――昨年お亡くなりになった長嶋茂雄さんも岡本選手のことをいつも気にかけていたそうですね。
「球場にいらっしゃるときによく声をかけていただきました。2024年5月、僕が不調に陥っているとき、長嶋さんにお招きいただき、入院されている病室で素振りをみていただきました。スイングする度に『OK』『ダメ』と声をかけてもらって。バッティンググローブをはめずに素手で素振り。目の前に立っていらっしゃったので、バットが滑って飛んでしまったらヤバい。でも真剣にみてくださっているので手を抜いたスイングはできない。時間にして30分から40分ほど。あんなに張り詰めた空気感で素振りしたのは初めてで、終わった頃には汗だくだった。僕にとってかけがえのない思い出です」
2大会連続で出場となるWBC。

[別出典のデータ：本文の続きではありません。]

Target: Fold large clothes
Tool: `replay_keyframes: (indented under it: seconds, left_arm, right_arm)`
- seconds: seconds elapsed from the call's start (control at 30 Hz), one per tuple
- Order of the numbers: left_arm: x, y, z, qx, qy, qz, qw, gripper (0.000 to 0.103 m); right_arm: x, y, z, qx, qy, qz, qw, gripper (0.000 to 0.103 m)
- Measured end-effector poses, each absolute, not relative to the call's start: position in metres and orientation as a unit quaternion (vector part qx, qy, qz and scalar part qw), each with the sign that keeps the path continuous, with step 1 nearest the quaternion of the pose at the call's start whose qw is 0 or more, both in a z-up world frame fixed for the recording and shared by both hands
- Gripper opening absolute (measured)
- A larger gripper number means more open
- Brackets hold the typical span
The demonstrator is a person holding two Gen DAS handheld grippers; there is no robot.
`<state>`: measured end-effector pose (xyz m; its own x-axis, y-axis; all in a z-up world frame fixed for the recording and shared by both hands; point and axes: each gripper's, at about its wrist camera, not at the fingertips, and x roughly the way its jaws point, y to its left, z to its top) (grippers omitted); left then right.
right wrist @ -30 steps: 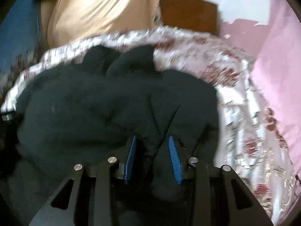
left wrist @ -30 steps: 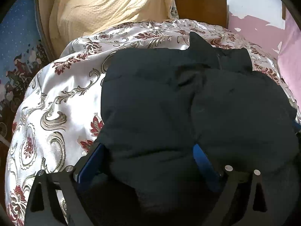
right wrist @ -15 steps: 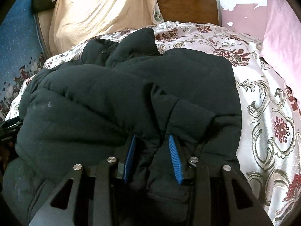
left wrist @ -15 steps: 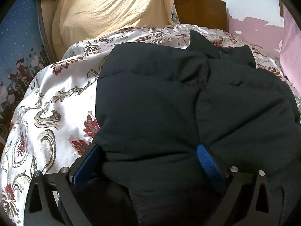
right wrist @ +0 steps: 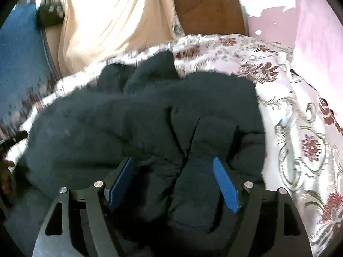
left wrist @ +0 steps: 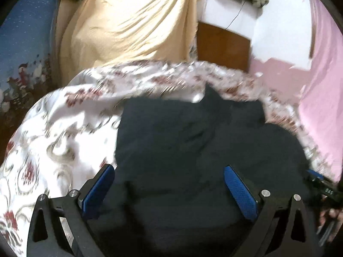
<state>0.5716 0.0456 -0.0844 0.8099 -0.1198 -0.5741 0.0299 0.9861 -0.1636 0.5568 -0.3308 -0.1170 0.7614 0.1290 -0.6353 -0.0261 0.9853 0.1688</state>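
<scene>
A dark padded jacket (left wrist: 193,141) lies bunched on the floral bedspread (left wrist: 70,132); it also shows in the right wrist view (right wrist: 139,115). My left gripper (left wrist: 169,172) is open, its blue pads wide apart above the jacket's near edge, holding nothing. My right gripper (right wrist: 174,169) is open too, its pads spread on either side of a puffy fold of the jacket (right wrist: 205,141) without pinching it. The jacket's collar (right wrist: 158,66) points to the far side of the bed.
A cream cloth (left wrist: 128,21) hangs over the headboard behind the bed, beside a brown wooden panel (left wrist: 223,45). A pink curtain (left wrist: 323,98) hangs on the right. A blue patterned wall hanging (left wrist: 21,42) is at the left. Bedspread (right wrist: 300,128) shows right of the jacket.
My right gripper has opened and let go of the jacket fold it pinched. Both grippers have drawn back and tilted up, so more of the wall shows. The left stayed open.
</scene>
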Motion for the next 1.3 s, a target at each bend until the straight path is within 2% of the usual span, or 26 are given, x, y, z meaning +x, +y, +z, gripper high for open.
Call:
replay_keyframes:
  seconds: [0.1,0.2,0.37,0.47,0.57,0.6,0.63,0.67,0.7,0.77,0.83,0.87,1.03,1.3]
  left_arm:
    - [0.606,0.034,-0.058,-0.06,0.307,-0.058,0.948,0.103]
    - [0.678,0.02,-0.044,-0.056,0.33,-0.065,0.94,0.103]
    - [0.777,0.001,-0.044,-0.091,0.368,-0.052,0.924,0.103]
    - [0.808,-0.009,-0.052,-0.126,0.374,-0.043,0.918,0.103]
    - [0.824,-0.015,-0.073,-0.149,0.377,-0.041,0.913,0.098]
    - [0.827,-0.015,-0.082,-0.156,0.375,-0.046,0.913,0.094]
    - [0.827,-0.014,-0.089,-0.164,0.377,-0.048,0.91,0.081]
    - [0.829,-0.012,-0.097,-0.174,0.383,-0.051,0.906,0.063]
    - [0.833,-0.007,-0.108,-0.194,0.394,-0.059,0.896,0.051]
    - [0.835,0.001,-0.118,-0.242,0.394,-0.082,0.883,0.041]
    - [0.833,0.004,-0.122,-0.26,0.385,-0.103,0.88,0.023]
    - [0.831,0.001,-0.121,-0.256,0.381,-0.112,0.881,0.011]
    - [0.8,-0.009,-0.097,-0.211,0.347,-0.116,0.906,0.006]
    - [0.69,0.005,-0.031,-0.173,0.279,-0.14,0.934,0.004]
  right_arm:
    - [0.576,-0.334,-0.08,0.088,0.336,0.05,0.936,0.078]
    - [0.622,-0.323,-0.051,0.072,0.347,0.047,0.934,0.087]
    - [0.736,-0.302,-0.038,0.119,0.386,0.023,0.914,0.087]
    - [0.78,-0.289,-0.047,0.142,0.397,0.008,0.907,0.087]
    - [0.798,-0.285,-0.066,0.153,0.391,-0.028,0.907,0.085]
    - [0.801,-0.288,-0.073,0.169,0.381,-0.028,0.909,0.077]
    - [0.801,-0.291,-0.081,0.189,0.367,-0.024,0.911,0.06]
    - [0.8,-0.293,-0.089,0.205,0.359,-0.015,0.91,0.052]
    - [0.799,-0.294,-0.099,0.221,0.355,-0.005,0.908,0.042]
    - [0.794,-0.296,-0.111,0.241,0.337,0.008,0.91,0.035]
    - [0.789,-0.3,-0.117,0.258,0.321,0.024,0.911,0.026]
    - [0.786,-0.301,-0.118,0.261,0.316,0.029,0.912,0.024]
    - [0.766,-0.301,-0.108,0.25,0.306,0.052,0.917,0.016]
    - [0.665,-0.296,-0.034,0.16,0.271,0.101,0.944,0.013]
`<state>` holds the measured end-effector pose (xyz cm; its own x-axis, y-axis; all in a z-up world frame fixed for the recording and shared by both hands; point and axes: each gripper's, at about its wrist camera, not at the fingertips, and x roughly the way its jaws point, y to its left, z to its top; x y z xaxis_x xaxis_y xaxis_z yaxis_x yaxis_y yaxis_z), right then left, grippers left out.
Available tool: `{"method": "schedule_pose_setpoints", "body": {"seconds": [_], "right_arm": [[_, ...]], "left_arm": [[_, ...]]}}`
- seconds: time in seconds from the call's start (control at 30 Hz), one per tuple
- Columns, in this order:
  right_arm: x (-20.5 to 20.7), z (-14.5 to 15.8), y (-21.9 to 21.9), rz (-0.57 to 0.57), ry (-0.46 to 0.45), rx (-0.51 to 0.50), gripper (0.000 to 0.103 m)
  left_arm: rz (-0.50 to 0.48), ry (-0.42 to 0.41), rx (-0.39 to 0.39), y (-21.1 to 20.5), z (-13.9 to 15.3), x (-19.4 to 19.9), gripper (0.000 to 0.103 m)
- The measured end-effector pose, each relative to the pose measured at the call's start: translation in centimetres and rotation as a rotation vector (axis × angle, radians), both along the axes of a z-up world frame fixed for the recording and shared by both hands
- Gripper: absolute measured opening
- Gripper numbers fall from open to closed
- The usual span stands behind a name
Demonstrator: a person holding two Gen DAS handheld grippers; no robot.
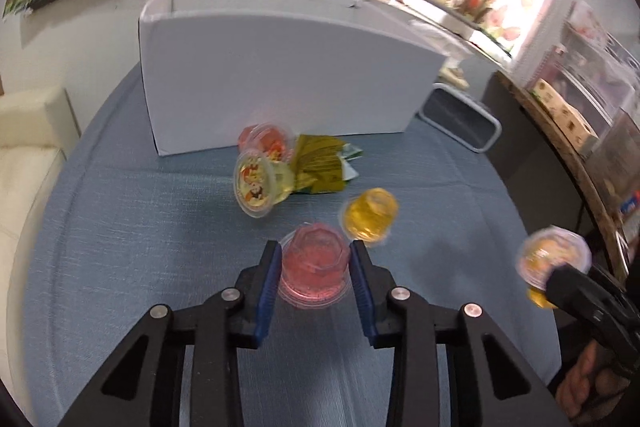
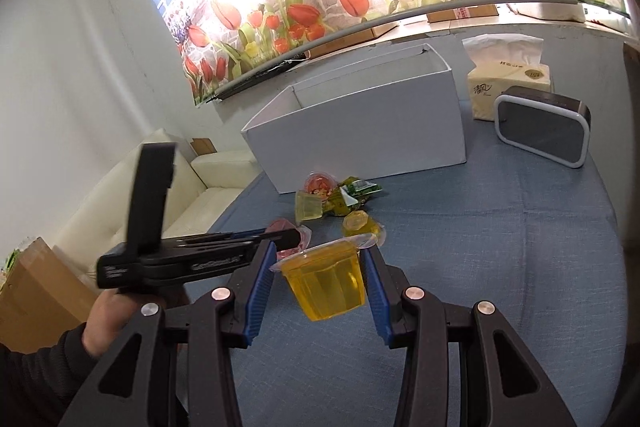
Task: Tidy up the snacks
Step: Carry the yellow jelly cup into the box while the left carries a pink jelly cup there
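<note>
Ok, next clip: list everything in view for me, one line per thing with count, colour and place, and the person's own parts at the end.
white box: 1, white, open top, far side of the blue tablecloth.
pink jelly cup: 1, pink, upside down on the cloth, between the left claw's pads.
held yellow jelly cup: 1, yellow, lifted off the cloth in the right claw.
loose yellow jelly cup: 1, yellow, on its side just beyond the pink one.
jelly cups by the box: 2, one pale yellow, one red, tipped over.
snack packet: 1, yellow-green, beside those cups.
tissue pack: 1, yellow, right of the box.
speaker-like device: 1, dark with a white rim, in front of the tissues.
sofa: 1, cream, left of the table.
left claw: 1, black with blue pads, shut on the pink cup.
right claw: 1, same build, shut on the yellow cup.
</note>
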<state>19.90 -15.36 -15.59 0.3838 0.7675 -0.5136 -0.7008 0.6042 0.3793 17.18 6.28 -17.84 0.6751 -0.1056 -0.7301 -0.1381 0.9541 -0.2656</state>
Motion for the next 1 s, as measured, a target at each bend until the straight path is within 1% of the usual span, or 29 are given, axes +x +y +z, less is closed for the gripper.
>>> {"method": "schedule_pose_setpoints", "body": {"seconds": [0.13, 0.23, 0.37, 0.47, 0.53, 0.6, 0.67, 0.73, 0.87, 0.93, 1.0], "right_arm": [[-0.4, 0.1, 0.4, 0.011, 0.0, 0.006, 0.047], [-0.3, 0.6, 1.0, 0.02, -0.011, 0.003, 0.047], [0.9, 2.1, 2.0, 0.026, -0.036, 0.014, 0.047], [2.6, 3.9, 3.2, 0.024, -0.074, 0.02, 0.048], [4.6, 5.4, 4.2, 0.018, -0.092, 0.027, 0.047], [7.0, 6.9, 5.5, 0.015, -0.096, 0.039, 0.048], [9.3, 8.1, 6.6, 0.015, -0.105, 0.059, 0.047], [12.1, 9.0, 7.9, 0.02, -0.106, 0.079, 0.048], [17.0, 10.0, 10.1, -0.01, -0.069, 0.048, 0.048], [19.1, 9.8, 10.8, -0.022, -0.041, 0.028, 0.048], [20.9, 9.0, 11.3, -0.027, 0.016, 0.013, 0.048]], "left_arm": [[-0.033, -0.044, 0.013, -0.4, 2.2, -2.0, 0.038], [-0.051, -0.083, 0.024, -0.2, 4.3, -2.6, 0.038], [-0.058, -0.138, 0.036, 0.7, 7.4, -1.8, 0.038], [-0.054, -0.188, 0.049, 1.8, 10.0, -0.4, 0.038], [-0.053, -0.209, 0.046, 2.6, 11.4, 1.4, 0.038], [-0.048, -0.222, 0.007, 4.1, 12.7, 3.7, 0.038], [-0.043, -0.226, -0.008, 5.4, 13.7, 6.1, 0.038], [-0.05, -0.221, -0.02, 6.6, 14.3, 8.7, 0.038], [-0.054, -0.184, -0.028, 8.3, 13.6, 13.1, 0.039], [-0.055, -0.158, -0.033, 8.8, 12.7, 14.7, 0.039], [-0.061, -0.127, -0.024, 9.0, 11.6, 16.2, 0.04]]}}
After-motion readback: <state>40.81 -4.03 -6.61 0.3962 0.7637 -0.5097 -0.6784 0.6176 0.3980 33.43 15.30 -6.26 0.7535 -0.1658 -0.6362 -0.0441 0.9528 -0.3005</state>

2023年の前回大会では、決勝のアメリカ戦で本塁打を放つなど優勝に貢献した。
「WBC出場は契約条件には入っていませんでした」
――WBC出場にあたりブルージェイズと話し合いはありましたか。
「WBC出場は契約条件には入っていませんでした。契約する際、球団の方から『(出場は)意義のあることだから』と温かい言葉をかけていただきました。チームに早く馴染みたい気持ちもありましたが、やはり日本代表としてもう一度頂点を目指したい。球団が出場を後押ししてくれたことにとても感謝しています」
――連覇への意気込みを聞かせてください。
「今回はまず、ブルージェイズのフロリダキャンプに参加して、途中から代表チームに合流します。日本での1次ラウンドを勝ち抜けば、決勝トーナメントが行われるアメリカへ戻ることになる。日本とアメリカを行ったり来たりと負荷は大きいですが、時差ボケに慣れる良い機会かなって。前回とメンバーが少し違うのでチームに合流するのが楽しみです。優勝に対する期待値は前回より高くなっているでしょうが、期待以上の活躍を見せたいですね」
口調こそ普段の穏やかな岡本だったが、「やることはこれからも変わらない」と語る顔には、 “世界の主砲”になる決意が漲っていた。